§ Exercise instructions
Using the listing below, count the lines in which "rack" appears; give the count alone.

§ Collected data
******

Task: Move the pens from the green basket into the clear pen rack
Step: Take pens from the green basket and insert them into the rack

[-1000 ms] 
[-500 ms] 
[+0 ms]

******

§ Output of the task
2